▶ [ACTION ITEM] Retrieve all lines below that have the string "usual".
*** RECORDS FOR THE TASK Section Begins ***
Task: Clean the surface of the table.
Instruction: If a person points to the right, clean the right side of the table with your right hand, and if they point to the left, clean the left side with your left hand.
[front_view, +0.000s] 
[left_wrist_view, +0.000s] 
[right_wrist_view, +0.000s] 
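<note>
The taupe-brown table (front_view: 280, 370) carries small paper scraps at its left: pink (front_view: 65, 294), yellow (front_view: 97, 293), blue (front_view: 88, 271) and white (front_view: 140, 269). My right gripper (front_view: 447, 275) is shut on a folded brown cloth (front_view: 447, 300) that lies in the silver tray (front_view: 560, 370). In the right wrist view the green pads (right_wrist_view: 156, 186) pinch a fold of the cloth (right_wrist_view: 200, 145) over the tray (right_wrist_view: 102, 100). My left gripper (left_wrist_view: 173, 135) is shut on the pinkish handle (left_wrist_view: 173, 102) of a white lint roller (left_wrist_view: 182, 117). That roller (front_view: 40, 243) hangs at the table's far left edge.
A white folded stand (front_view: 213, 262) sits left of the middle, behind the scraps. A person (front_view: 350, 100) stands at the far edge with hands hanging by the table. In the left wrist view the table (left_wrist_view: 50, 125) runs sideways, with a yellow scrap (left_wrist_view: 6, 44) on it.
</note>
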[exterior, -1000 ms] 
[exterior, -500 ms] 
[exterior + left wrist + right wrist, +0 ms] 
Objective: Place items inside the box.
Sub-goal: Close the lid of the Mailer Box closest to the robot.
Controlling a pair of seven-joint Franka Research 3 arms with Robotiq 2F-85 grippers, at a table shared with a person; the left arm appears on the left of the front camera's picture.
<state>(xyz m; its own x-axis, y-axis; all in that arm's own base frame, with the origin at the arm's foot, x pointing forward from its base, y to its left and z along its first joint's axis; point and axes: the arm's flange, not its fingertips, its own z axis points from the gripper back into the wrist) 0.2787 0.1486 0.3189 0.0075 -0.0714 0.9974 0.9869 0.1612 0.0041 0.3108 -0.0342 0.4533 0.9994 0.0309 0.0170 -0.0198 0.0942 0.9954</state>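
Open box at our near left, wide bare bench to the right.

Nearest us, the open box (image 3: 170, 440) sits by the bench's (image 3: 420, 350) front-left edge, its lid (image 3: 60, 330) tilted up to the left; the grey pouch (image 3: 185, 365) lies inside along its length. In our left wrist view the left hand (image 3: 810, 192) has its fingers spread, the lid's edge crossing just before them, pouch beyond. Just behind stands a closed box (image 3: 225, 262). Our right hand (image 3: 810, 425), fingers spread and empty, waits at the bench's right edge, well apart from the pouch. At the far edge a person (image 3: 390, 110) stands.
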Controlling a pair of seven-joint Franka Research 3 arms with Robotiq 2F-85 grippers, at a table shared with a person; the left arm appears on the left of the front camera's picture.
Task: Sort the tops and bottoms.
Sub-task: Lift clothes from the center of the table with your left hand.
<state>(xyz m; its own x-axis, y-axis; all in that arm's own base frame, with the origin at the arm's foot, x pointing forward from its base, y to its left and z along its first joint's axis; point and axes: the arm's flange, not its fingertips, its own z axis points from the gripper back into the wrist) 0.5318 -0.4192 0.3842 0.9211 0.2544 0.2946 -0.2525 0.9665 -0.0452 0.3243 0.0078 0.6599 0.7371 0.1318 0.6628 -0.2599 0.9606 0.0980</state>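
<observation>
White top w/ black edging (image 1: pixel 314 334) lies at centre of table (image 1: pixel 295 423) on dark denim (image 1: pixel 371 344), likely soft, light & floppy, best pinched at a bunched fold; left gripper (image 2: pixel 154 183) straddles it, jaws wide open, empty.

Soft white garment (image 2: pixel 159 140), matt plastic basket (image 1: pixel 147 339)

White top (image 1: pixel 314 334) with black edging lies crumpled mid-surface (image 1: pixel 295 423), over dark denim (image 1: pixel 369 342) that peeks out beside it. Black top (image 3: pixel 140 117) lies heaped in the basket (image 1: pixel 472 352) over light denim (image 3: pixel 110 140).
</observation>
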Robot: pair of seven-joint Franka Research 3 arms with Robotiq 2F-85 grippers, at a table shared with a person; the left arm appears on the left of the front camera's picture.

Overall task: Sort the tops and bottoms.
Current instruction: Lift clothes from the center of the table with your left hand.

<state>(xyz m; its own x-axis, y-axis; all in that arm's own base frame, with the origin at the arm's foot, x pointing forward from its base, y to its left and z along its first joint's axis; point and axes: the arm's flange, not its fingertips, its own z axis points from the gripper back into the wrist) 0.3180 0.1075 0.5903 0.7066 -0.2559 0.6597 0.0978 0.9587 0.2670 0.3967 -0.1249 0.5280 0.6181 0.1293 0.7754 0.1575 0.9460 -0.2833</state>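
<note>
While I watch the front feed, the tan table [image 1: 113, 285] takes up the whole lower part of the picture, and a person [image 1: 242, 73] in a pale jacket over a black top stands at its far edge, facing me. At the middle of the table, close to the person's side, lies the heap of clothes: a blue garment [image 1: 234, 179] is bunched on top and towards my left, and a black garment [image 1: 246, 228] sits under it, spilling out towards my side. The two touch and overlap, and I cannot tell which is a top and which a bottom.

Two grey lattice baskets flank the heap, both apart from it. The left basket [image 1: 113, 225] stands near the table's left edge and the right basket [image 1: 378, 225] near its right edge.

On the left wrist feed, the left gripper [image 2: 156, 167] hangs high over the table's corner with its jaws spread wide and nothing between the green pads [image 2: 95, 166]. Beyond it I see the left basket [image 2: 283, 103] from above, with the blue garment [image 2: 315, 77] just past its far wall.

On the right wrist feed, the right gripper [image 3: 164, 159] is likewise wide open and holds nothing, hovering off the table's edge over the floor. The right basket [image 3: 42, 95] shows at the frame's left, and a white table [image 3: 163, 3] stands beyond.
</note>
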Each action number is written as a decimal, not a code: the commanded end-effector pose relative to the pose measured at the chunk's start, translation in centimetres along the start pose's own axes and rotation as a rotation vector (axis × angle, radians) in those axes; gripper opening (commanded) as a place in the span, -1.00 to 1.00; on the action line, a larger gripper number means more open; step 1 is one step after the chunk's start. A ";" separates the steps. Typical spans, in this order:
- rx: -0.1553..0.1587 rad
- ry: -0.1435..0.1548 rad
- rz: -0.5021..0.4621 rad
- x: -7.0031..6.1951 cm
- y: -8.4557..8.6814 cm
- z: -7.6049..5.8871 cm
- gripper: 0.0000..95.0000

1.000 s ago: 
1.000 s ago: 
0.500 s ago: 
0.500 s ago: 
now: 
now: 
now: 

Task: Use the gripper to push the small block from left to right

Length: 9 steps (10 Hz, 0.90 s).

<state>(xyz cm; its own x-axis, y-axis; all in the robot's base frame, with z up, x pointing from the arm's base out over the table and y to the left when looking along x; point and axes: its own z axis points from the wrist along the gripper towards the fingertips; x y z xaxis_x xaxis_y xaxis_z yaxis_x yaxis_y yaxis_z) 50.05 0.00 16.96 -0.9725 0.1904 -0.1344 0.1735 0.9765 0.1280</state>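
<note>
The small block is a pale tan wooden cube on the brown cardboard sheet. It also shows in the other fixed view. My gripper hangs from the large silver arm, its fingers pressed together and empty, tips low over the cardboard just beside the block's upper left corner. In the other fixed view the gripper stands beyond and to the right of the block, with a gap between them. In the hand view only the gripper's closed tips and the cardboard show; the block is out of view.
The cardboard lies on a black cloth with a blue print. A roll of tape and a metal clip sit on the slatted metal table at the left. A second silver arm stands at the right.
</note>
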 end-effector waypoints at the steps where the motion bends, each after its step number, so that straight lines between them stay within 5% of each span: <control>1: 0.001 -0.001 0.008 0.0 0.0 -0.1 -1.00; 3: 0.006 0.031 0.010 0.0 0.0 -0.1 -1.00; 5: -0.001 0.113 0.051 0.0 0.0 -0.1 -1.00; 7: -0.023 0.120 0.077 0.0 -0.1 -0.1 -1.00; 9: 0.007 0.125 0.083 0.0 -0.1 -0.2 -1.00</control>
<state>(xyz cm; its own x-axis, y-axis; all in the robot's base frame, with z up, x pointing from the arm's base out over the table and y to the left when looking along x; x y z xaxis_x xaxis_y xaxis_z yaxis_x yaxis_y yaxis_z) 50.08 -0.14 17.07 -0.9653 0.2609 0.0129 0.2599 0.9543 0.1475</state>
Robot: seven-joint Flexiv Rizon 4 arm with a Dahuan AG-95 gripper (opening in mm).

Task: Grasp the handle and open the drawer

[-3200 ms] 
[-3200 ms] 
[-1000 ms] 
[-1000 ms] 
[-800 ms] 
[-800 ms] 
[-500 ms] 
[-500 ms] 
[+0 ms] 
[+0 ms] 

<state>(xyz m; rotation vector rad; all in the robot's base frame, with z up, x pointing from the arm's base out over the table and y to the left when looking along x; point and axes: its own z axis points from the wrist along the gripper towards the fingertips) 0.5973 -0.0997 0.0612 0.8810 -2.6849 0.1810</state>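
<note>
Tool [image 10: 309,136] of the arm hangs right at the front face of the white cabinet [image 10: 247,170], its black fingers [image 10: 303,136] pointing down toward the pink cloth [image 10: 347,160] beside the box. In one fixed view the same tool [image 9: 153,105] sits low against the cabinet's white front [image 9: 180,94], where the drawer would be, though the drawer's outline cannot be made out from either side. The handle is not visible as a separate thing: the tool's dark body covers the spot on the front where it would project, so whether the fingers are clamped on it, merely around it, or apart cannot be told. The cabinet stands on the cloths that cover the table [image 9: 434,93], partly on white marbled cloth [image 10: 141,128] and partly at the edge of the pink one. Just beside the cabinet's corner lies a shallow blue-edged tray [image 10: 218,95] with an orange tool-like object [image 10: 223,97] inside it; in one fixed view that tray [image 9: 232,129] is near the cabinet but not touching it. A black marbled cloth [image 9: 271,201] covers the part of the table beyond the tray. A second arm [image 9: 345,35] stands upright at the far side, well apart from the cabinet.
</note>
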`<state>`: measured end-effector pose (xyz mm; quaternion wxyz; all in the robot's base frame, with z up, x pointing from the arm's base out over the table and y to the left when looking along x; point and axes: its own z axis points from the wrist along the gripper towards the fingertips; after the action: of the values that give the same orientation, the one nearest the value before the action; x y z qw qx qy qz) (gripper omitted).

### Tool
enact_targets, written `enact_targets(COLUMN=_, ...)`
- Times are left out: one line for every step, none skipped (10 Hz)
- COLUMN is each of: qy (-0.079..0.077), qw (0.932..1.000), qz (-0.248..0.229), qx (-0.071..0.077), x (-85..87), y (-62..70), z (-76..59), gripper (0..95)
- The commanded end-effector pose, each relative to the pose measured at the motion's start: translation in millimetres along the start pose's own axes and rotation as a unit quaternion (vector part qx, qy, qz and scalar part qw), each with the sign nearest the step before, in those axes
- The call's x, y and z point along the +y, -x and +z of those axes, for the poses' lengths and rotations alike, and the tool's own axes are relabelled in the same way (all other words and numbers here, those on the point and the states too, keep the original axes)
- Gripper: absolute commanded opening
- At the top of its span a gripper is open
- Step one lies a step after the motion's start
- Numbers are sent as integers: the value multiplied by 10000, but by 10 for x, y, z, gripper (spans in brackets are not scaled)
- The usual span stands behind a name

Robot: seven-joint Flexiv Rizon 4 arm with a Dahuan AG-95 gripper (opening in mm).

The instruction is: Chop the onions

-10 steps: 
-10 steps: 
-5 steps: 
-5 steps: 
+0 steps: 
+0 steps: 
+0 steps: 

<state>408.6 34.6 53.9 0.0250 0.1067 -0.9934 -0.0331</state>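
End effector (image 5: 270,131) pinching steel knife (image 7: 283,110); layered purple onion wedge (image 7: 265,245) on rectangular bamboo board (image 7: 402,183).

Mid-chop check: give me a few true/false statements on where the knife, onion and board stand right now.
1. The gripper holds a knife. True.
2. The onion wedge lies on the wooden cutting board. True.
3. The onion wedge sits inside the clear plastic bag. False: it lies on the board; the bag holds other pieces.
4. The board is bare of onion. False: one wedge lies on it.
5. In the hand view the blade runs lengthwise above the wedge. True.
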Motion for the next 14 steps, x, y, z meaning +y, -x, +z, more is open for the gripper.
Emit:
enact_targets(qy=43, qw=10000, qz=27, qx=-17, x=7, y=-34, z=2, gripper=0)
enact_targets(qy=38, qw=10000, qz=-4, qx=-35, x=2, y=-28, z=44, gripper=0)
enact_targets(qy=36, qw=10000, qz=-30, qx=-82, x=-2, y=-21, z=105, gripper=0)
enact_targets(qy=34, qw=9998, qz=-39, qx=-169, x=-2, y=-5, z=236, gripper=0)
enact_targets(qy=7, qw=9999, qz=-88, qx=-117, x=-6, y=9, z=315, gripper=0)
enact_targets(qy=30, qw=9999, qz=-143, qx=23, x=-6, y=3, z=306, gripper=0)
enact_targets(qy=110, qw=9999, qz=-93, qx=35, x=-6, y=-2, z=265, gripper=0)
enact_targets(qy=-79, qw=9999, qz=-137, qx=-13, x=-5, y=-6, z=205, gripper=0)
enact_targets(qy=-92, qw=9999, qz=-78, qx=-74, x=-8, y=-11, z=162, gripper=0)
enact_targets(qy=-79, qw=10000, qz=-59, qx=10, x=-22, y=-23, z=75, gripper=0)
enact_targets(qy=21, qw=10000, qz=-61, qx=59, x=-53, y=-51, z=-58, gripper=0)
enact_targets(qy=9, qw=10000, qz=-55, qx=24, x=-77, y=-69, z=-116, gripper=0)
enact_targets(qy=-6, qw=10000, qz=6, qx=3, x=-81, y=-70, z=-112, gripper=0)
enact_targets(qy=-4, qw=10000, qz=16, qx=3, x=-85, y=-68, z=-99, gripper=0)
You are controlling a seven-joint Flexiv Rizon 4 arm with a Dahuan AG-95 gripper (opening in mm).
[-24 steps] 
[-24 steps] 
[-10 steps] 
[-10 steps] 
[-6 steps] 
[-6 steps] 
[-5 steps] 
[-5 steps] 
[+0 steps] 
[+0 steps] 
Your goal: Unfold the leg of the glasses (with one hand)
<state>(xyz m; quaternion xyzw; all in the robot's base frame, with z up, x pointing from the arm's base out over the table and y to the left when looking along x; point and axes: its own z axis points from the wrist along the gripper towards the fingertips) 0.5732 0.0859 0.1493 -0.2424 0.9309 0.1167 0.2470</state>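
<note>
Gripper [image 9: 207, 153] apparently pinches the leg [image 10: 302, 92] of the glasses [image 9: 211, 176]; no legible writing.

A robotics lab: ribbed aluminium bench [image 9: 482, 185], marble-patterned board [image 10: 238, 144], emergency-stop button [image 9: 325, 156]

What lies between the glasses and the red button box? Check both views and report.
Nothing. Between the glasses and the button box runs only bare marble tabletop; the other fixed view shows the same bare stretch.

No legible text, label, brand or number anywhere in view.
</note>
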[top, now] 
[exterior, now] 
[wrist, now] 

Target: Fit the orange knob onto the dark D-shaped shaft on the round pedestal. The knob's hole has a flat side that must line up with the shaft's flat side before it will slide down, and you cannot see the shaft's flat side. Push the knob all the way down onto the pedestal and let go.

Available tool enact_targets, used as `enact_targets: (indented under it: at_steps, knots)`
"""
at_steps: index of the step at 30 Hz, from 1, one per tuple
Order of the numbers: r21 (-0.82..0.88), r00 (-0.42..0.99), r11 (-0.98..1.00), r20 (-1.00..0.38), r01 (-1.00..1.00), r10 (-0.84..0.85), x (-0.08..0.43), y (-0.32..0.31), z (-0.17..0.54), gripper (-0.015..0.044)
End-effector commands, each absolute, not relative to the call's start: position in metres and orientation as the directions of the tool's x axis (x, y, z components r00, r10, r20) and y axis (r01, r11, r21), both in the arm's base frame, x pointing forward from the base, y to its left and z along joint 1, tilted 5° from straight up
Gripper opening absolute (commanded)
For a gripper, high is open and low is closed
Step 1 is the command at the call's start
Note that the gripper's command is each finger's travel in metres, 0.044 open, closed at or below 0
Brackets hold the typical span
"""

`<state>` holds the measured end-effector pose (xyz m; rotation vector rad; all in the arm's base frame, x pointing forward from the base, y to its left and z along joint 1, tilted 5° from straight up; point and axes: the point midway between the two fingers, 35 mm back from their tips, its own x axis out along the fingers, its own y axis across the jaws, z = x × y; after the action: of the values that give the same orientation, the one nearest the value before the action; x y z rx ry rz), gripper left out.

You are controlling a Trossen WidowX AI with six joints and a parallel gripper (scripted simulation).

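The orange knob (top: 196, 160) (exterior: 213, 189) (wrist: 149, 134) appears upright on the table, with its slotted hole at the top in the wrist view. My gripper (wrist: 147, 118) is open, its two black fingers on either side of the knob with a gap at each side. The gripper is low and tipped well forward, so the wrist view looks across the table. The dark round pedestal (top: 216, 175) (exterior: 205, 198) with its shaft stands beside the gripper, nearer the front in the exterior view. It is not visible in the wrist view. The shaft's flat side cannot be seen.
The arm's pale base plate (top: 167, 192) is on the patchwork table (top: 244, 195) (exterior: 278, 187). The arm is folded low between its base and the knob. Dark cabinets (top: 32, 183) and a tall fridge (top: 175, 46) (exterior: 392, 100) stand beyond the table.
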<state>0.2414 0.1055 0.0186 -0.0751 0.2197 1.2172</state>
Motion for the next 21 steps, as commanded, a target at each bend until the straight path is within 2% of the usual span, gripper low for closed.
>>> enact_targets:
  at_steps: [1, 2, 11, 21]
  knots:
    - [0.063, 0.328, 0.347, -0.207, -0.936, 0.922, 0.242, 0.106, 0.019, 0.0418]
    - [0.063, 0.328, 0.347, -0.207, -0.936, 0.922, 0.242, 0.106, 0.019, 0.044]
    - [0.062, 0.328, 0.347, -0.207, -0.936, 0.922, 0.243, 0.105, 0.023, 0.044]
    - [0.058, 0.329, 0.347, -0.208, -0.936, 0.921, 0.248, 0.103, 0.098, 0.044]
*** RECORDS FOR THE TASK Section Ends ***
▶ [OUTPUT BELOW]
- The usual span stands behind a name
Motion for the next 21 steps, as commanded, a target at each bend until the straight path is within 2% of the usual span, gripper low for closed.

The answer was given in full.